Quand Jésus dit au lépreux purifié d’aller se montrer au prêtre chargé d’attester de sa guérison et de l’autoriser à réintégrer la communauté, et de donner pour sa purification ce que Moïse a prescrit dans la Loi, vous comprenez bien qu’il ne s’agit pas d’une offrande qui le dispenserait ensuite de se conformer à la Loi !
Mon rêve, si le monde était bien fait, serait de répondre aux familles qui me demandent combien ? – je vous dois combien docteur ? pardon mon père ? – mon rêve serait de pouvoir prescrire, comme un médecin, combien de temps ils doivent donner au Seigneur :
Vous irez à la messe tous les dimanches pendant un an. Vous vous confesserez pour Pâques, et vous communierez si votre état de vie le permet. Vous ferez le Carême en communion avec toute l’Eglise, et vous ferez un jour de jeûne, au début et à la fin, le Mercredi des cendres et le Vendredi saint, en pensant à tous ceux qui ont faim. Et vous verserez un petit pourcentage de vos revenus avant la fin de l’année fiscale. Voilà ce qui est prescrit par la Loi de l’Eglise. Ce n’est quand même pas très compliqué.
Et ça n’enlève rien à l’amour de Dieu dont la caractéristique est la gratuité. Comme le dit saint Paul dans la 2ème lecture, pour imiter le Christ, nous n’avons rien à faire que de nous adapter à tout le monde sans chercher notre intérêt personnel (1 Co 10, 31).
Lorsque le lépreux a été purifié, Jésus l’a renvoyé avec fermeté en lui disant de ne rien dire à personne, et l’homme a fait le contraire, en le proclamant à tout le monde. Dans mon enfance, on aurait dit qu’il faisait ça pour se rendre intéressant. Résultat, Jésus s’en est trouvé entravé dans sa mission, parce que le miracle suscite la curiosité et l’envie.
Ce n’est pas cela que Dieu attend, mais la forme la plus haute de la gratitude que nous nommons fidélité.
« Comment rendrai-je au Seigneur tout le bien qu’il m’a fait ? » (Ps 115).
« J’élèverai la coupe du salut, j’invoquerai le nom du Seigneur » : j’irai le dimanche à la messe et je prierai tous les jours.

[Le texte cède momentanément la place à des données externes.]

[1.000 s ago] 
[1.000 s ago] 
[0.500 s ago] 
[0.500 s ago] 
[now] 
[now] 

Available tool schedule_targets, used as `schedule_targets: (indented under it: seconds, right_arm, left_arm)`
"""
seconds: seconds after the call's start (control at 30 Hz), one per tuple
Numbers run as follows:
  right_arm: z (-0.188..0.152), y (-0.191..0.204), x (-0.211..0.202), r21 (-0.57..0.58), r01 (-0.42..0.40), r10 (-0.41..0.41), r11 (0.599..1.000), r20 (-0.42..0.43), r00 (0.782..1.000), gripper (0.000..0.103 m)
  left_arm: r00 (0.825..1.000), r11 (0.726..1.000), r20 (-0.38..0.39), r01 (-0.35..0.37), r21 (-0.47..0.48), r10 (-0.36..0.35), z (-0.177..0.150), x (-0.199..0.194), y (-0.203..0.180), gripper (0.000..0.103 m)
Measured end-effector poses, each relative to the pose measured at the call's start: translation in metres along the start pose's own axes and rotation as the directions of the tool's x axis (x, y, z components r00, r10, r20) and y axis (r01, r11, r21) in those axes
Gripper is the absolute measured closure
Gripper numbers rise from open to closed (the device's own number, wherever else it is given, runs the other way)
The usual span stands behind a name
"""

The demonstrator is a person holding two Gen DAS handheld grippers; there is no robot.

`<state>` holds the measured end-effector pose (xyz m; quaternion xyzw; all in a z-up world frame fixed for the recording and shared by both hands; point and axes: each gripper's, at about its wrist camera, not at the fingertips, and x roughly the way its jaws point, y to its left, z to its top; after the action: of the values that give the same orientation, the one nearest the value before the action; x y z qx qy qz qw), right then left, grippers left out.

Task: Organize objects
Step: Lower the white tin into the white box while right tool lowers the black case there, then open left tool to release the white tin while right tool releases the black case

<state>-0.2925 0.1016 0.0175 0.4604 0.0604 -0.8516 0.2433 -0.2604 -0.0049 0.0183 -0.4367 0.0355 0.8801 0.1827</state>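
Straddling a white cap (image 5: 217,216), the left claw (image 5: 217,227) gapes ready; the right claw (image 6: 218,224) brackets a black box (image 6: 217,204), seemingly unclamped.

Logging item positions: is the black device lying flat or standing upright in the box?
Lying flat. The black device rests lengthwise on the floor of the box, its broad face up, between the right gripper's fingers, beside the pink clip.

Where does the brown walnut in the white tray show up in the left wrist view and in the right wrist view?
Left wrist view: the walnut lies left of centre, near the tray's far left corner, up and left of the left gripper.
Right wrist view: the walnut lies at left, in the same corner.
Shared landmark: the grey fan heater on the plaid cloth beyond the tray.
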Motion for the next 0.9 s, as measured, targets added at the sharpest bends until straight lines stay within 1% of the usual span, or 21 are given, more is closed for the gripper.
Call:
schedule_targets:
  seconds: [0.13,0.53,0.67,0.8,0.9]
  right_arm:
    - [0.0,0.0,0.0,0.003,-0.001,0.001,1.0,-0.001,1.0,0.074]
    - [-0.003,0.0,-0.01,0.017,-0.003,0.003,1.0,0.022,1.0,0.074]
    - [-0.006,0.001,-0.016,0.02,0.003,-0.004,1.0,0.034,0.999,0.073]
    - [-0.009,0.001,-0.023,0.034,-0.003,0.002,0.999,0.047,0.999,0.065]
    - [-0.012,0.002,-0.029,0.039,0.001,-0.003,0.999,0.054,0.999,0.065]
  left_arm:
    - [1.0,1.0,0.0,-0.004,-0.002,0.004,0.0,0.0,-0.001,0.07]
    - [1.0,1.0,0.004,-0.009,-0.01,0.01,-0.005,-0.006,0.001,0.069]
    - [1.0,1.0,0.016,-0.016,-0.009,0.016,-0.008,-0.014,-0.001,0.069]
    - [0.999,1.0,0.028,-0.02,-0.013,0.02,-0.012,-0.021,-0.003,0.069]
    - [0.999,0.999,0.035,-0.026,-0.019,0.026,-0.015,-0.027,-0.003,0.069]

Et le Psalmiste ajoute par deux fois : « Je tiendrai mes promesses au Seigneur, oui, devant tout son peuple ! ».
Je suis certain, même si je ne l’ai pas vérifié, que nous tous ici présents à la messe, nous sommes là parce que Dieu a fait quelque chose pour nous. Je dirais même que pour chacun de nous, à un moment précis de notre vie, l’amour de Dieu s’est manifesté : « la vie s’est manifestée » dit le Prologue de la 1ère Lettre de saint Jean. Le Seigneur est venu à notre secours. Il est notre Sauveur.
Nous n’avons pas besoin de le raconter dans le détail : c’est notre intimité, et le Seigneur ne veut pas que nous en témoignions autrement que par notre fidélité.

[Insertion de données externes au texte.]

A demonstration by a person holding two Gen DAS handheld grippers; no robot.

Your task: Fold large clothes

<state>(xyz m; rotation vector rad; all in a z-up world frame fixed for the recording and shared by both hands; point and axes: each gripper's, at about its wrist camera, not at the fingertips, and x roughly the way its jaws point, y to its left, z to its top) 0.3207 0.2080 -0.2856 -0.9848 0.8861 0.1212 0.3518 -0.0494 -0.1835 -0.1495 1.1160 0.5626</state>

Attention, ne dis rien à personne, réintègre ta communauté : ne sois pas ingrat sois croyant et pratiquant, homme et femme de prière. Cela sera pour les gens le meilleur témoignage : laisser de la place à la prière dans sa vie.
Mes amis, quand vous dites à quelqu’un qui est dans l’épreuve : je vais prier pour toi, je prie pour vous, la personne sait si c’est vrai. Et si c’est vrai, elle le croit. Et notre mission est de faire alors ce que nous avons dit, de nous unir le dimanche à la prière de l’Eglise, voilà ce que le Seigneur attend de nous : que nous soyons unis à Lui.
Jésus n’a pas guéri ce lépreux pour qu’il se répande, fût-ce en louanges et en l’occurrence ça n’en était pas puisque Jésus lui avait interdit. L’homme pécheur aime les plaisirs interdits ; Dieu n’aime pas qu’on se serve de Lui : Tu n’invoqueras pas à tort le nom du Seigneur, tel est le 2ème commandement de la Loi.
Jésus a guéri cet homme pour qu’il se retrouve en lui-même et réintègre l’assemblée des saints. Si le monde était bien fait, cet homme guéri, nous le laisserions tranquille, et nous irions comme lui supplier Jésus-Christ.
Bonne nouvelle ! Le monde est bien fait, Jésus-Christ.